[WHAT IS BEING ASKED] What follows is data; output all of it exactly as given.

[DATA EXCERPT]
====
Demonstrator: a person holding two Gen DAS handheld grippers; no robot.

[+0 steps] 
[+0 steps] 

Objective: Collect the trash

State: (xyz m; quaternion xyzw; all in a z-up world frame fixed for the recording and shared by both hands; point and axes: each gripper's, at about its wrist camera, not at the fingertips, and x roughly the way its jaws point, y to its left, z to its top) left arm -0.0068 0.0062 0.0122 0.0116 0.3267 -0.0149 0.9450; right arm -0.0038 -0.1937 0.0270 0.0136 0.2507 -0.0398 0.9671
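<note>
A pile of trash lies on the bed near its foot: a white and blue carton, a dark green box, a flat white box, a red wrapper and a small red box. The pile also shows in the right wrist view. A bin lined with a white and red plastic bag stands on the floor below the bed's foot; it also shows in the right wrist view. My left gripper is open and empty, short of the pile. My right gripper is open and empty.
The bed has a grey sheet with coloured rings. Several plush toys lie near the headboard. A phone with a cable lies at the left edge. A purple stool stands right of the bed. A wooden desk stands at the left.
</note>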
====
[RESPONSE AREA]
Demonstrator: a person holding two Gen DAS handheld grippers; no robot.

[+0 steps] 
[+0 steps] 

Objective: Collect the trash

State: (xyz m; quaternion xyzw; all in a z-up world frame fixed for the recording and shared by both hands; point and axes: each gripper's, at about its wrist camera, not at the fingertips, and x roughly the way its jaws point, y to its left, z to its top) left arm -0.0068 0.0062 0.0122 0.0116 0.3267 -0.0149 0.9450; right arm -0.0038 -0.1937 0.0270 0.0136 0.2507 -0.0398 0.9671
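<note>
A pile of trash lies on the bed near its foot: a white and blue carton, a dark green box, a flat white box, a red wrapper and a small red box. The pile also shows in the right wrist view. A bin lined with a white and red plastic bag stands on the floor below the bed's foot; it also shows in the right wrist view. My left gripper is open and empty, short of the pile. My right gripper is open and empty.
The bed has a grey sheet with coloured rings. Several plush toys lie near the headboard. A phone with a cable lies at the left edge. A purple stool stands right of the bed. A wooden desk stands at the left.
</note>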

No additional output will be produced.